Contractor Due Diligence and Agreement Terms

  • Hospitals might retain the services of third-party contractors to dispose of devices. These contractors range from general waste disposal contractors to specialized individuals with specific expertise, such as biomedical technologists or a radiation technician. Agreements with such contractors should contain representation and warranties as to their expertise, and covenants that they will comply with applicable laws, regulations and guidelines. There should also be robust limitation of liability, indemnification and insurance provisions favouring the hospital in the event of adverse outcomes.
  • However, even the most stringent contractual protections might not insulate hospitals from regulatory scrutiny and statutory liability, which may be imposed notwithstanding the fact that any noncompliance was committed by a contractor.
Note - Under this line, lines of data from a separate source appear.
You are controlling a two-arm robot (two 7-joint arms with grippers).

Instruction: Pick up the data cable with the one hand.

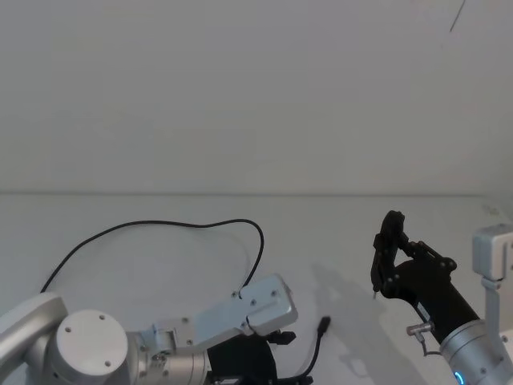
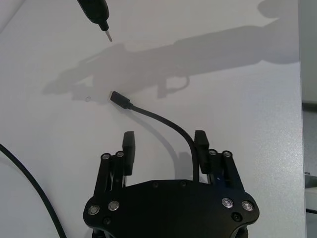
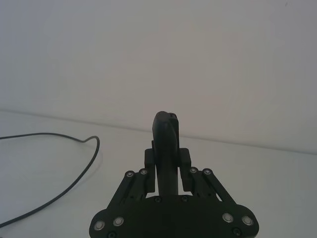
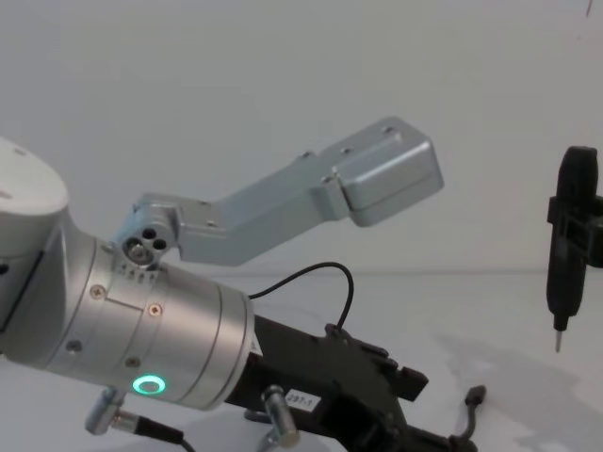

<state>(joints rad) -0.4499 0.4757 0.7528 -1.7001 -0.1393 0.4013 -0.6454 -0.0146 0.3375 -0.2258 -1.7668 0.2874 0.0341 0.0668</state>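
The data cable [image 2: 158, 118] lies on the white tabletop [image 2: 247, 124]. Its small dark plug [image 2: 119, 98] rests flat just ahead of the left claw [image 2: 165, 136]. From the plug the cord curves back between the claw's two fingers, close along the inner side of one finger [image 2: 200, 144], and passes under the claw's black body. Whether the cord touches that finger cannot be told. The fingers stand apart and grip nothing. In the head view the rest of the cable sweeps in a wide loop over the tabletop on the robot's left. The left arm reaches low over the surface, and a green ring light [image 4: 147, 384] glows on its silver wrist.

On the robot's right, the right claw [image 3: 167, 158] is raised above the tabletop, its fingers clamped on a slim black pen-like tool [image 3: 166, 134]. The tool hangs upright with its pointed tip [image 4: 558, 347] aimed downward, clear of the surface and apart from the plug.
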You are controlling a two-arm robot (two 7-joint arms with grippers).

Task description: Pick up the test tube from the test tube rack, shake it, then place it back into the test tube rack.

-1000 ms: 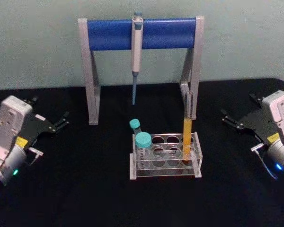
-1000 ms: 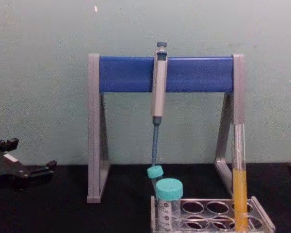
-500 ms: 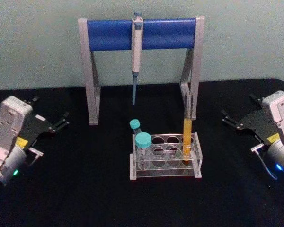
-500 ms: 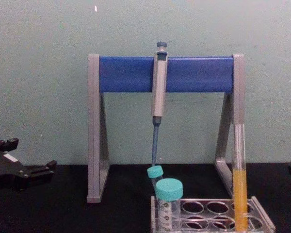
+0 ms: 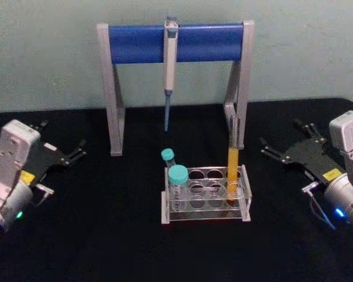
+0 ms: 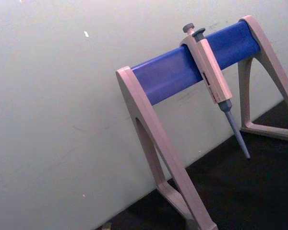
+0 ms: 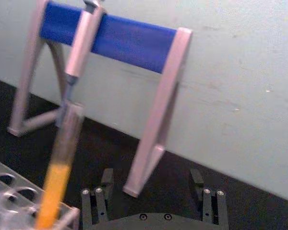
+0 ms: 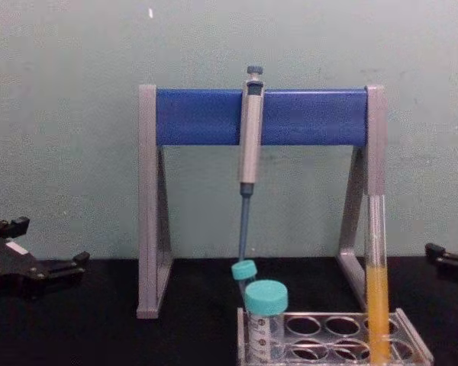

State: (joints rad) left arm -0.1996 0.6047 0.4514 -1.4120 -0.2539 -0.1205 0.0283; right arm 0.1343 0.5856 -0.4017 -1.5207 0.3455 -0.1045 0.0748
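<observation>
The test tube [image 5: 232,169] stands upright in the right-hand back hole of the test tube rack [image 5: 207,215], orange-yellow liquid in its lower half. It also rises at the right of the chest view, test tube [image 8: 377,293] in the rack [image 8: 345,339]. My right gripper [image 5: 280,136] hovers open to the right of the rack, a short gap from the tube. In the right wrist view the open right gripper [image 7: 152,197] has the test tube [image 7: 62,163] and the rack corner [image 7: 69,213] ahead and to one side. My left gripper [image 5: 63,140] rests open at the far left.
A grey-and-blue pipette stand [image 5: 175,42] stands behind the rack with a pipette [image 5: 169,64] hanging from its bar. Two teal-capped tubes [image 5: 177,175] sit in the rack's left holes. The stand's right leg [image 5: 238,111] is just behind the test tube.
My right gripper has moved left, closer to the rack and the test tube. The left gripper, the tube and the rack have stayed put.
</observation>
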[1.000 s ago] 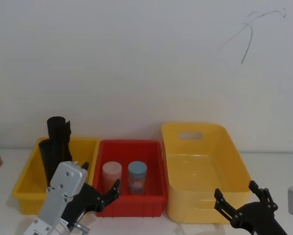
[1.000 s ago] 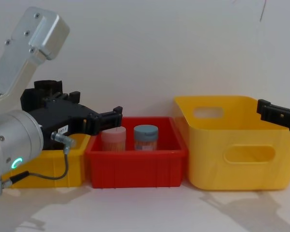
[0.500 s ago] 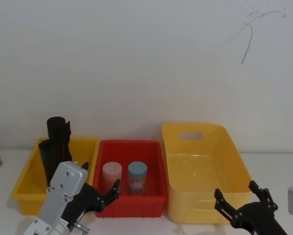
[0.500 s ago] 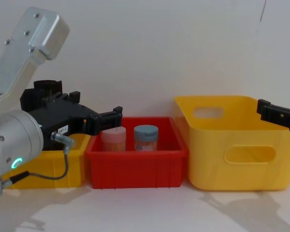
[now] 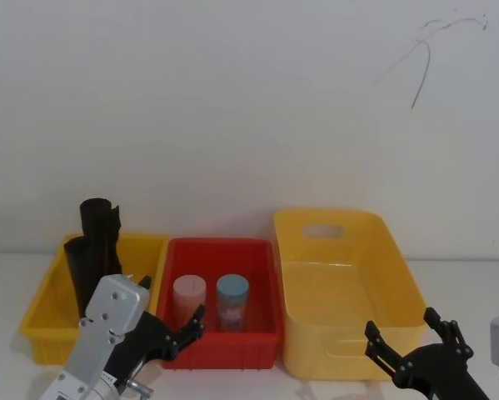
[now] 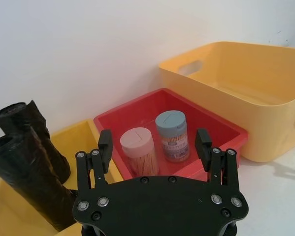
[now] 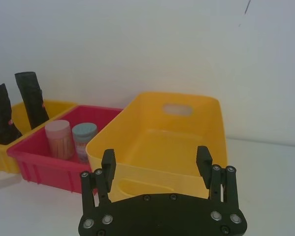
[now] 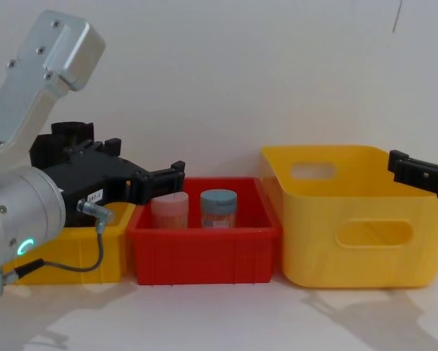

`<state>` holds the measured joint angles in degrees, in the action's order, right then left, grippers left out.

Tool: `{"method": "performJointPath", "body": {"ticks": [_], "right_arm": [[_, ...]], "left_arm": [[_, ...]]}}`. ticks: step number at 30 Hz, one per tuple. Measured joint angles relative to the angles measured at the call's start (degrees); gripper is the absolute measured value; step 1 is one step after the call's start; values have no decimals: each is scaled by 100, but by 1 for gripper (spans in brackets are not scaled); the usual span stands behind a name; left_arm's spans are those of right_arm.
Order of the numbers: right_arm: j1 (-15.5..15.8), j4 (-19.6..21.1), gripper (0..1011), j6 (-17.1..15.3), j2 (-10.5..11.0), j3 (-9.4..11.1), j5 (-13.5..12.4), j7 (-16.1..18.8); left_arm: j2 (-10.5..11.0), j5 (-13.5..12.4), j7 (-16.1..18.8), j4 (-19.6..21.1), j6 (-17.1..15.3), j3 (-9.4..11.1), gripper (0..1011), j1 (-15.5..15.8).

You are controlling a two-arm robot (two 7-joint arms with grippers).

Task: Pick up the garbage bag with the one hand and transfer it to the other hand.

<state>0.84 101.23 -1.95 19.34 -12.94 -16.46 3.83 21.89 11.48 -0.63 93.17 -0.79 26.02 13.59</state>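
Note:
Two black rolled garbage bags stand upright in a small yellow bin [image 5: 49, 312] at the left: a taller roll [image 5: 99, 223] at the back and a nearer roll [image 5: 82, 275] in front of it. They show again as the back roll [image 6: 36, 125] and the nearer roll [image 6: 31, 184] in the left wrist view. My left gripper [image 5: 172, 302] [image 6: 154, 147] [image 8: 147, 167], on the green-ringed arm, hovers open just in front and right of that bin, holding nothing. My right gripper [image 5: 403, 327] [image 7: 156, 160] hangs open and empty before the large yellow bin.
A red bin [image 5: 264, 250] in the middle holds a pink-lidded jar [image 5: 189, 298] and a blue-lidded jar [image 5: 232, 298]. The large yellow bin [image 5: 399, 275] with handle cut-outs stands to the right. A white wall rises close behind all three bins.
A person's hand at the left edge of the head view has withdrawn out of sight. Both grippers and the rolls stay where they were.

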Motion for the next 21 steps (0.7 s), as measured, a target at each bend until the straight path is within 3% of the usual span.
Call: {"method": "performJointPath", "body": {"ticks": [21], "right_arm": [[0,0,1001,0,0,0,0,0]], "left_arm": [[-4,-77,168,150,-2,-97,1001,-170]]}}
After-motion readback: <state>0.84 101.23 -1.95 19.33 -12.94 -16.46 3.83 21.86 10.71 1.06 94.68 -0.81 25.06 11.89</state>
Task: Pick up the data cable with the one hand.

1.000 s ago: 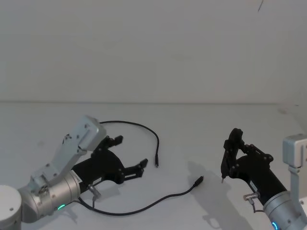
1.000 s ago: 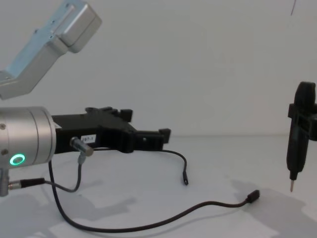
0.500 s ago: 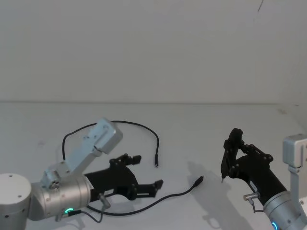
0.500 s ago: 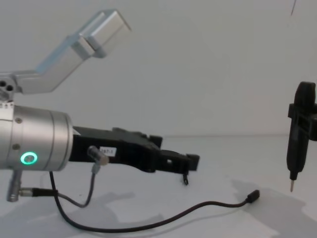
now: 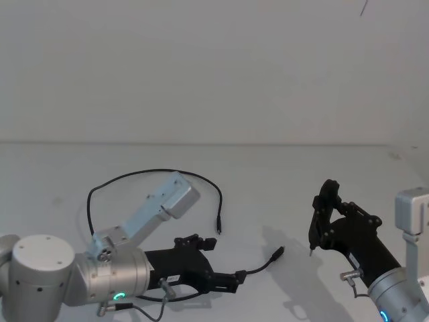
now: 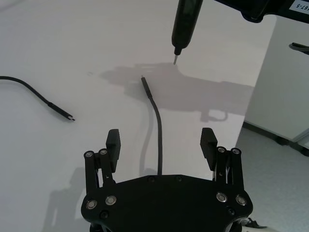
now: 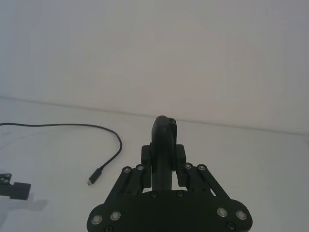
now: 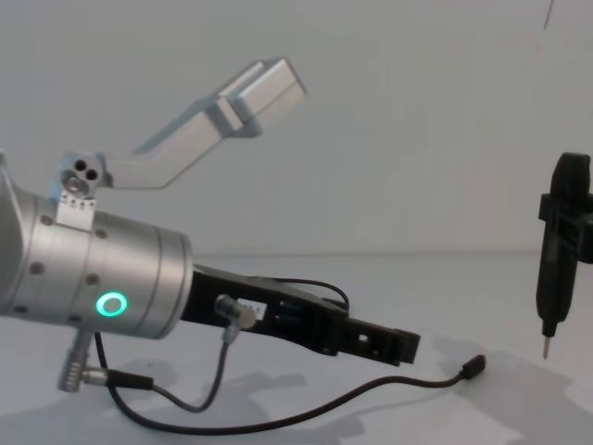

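The data cable is a thin black cord lying in a loose loop on the white table. One plug rests mid-table and the other plug further right. My left gripper is open, low over the front stretch of the cord. In the left wrist view the cable runs straight out between the two fingers of the left gripper. From the chest the left gripper hangs just above the cable. My right gripper is shut on a slim dark tool, held upright at the right.
The white table meets a plain pale wall behind. A thin grey lead dangles from the left wrist. The tool's pale tip hovers close to the cable's far plug. A pale block stands on the right arm.
My left gripper has swung forward and to the right, dropping lower until it straddles the cable's front stretch. The right arm and its tool have not moved.
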Robot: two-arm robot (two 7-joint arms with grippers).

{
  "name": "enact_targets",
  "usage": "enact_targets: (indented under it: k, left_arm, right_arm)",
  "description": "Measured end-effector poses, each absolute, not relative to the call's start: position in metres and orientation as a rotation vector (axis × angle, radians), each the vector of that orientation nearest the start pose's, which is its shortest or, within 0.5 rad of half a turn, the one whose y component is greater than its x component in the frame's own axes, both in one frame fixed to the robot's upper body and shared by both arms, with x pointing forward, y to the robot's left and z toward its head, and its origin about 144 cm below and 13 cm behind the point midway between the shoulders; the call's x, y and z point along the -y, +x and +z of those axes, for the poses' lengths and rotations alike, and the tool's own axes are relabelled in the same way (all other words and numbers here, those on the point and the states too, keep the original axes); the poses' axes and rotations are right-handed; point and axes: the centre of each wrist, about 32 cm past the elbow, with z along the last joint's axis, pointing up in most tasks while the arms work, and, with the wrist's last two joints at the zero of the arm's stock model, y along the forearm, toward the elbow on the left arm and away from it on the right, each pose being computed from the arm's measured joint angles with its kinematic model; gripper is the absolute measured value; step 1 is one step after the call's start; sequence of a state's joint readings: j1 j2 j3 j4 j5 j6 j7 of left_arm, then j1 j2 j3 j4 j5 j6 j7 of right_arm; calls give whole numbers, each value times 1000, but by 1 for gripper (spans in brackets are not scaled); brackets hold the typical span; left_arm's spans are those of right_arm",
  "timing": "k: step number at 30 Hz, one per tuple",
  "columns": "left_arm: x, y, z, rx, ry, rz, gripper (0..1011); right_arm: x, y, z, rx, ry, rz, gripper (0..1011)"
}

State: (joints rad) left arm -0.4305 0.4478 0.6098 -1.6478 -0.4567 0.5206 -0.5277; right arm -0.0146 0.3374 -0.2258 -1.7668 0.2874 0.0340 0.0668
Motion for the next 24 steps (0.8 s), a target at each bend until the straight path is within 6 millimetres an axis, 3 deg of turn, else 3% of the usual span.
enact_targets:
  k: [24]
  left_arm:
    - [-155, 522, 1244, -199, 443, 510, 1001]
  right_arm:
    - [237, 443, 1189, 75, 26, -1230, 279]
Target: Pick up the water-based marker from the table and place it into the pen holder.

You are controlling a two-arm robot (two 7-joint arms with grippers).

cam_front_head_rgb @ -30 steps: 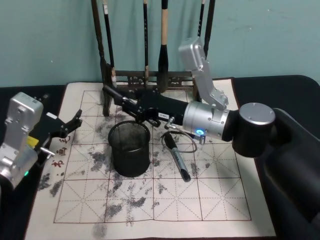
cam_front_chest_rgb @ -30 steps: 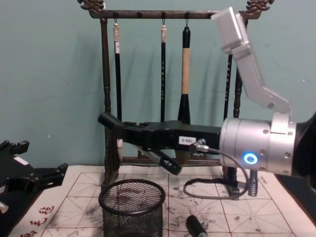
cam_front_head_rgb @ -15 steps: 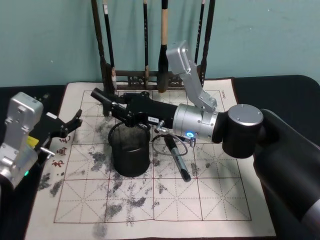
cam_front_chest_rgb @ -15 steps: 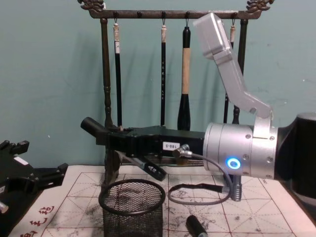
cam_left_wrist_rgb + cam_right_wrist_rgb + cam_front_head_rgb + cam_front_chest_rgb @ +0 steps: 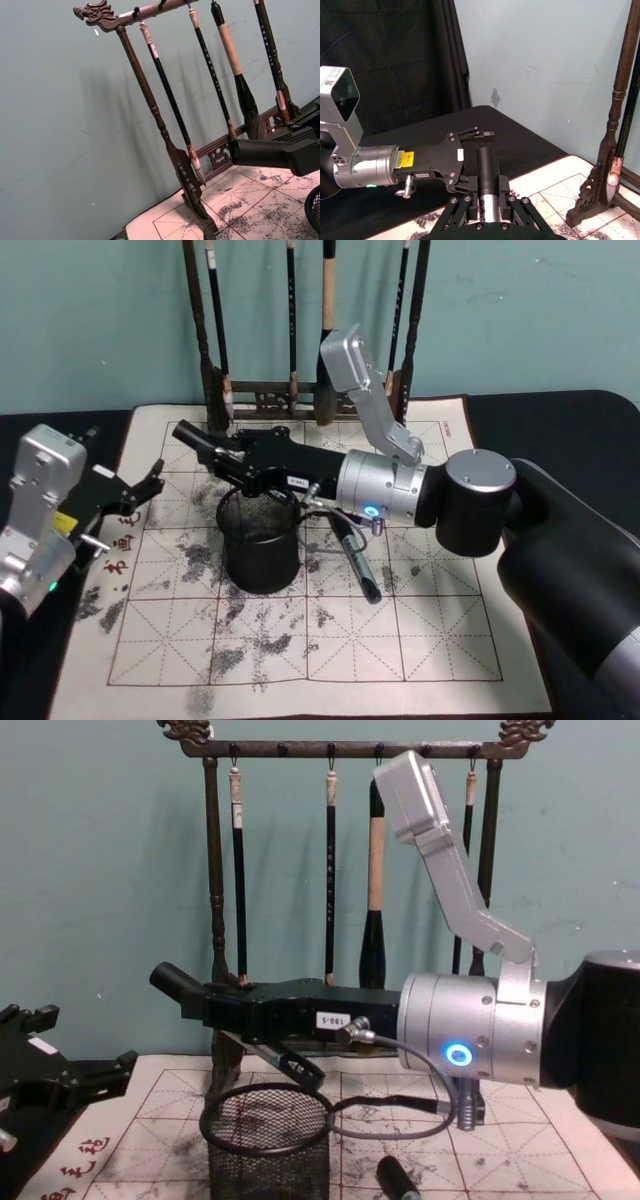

Risk can be mitigated by a proper contractor diligence program. A contractor diligence program that a court or regulatory authority would find proper and sufficient should: reflect knowledge of the legal requirements as applicable to the specific devices to be disposed of; have in place a pre-qualification assessment that inquires into a contractor’s policies, practices, capacities and track record (in that regard, a generalized questionnaire may not be sufficient); continuously monitor contractors to ensure ongoing compliance; and establish channels of communication and coordination of work.
  • If any impropriety is uncovered by due diligence, a hospital might consider alerting regulatory authorities. If done in a responsible and discrete manner, in a way that does not breach any contractual obligations of confidentiality owed by the hospital, such whistleblowing could be a defense or a mitigating factor to civil or regulatory liability


  • Environmental Protection Act, Revised Statutes of Canada. (1990, c. E-19).
  • General – Waste Management, R.R.O. (1990). Regulation 347.
  • Health Canada (2008). Safety Code 35: Safety procedures for the installation, use and control of x-ray equipment in large medical radiological facilities.
  • Health Care and Residential Facilities. (1990). Ontario Regulation 67/93.
  • Occupational Health and Safety Act, Revised Statutes of Canada. (1990, c. O.1).
  • Provincial Infectious Diseases Advisory Committee (PIDAC). (2013). Best practices for cleaning, disinfection and sterilization of medical equipment/devices in all health care settings (3rd ed.). Public Health Ontario.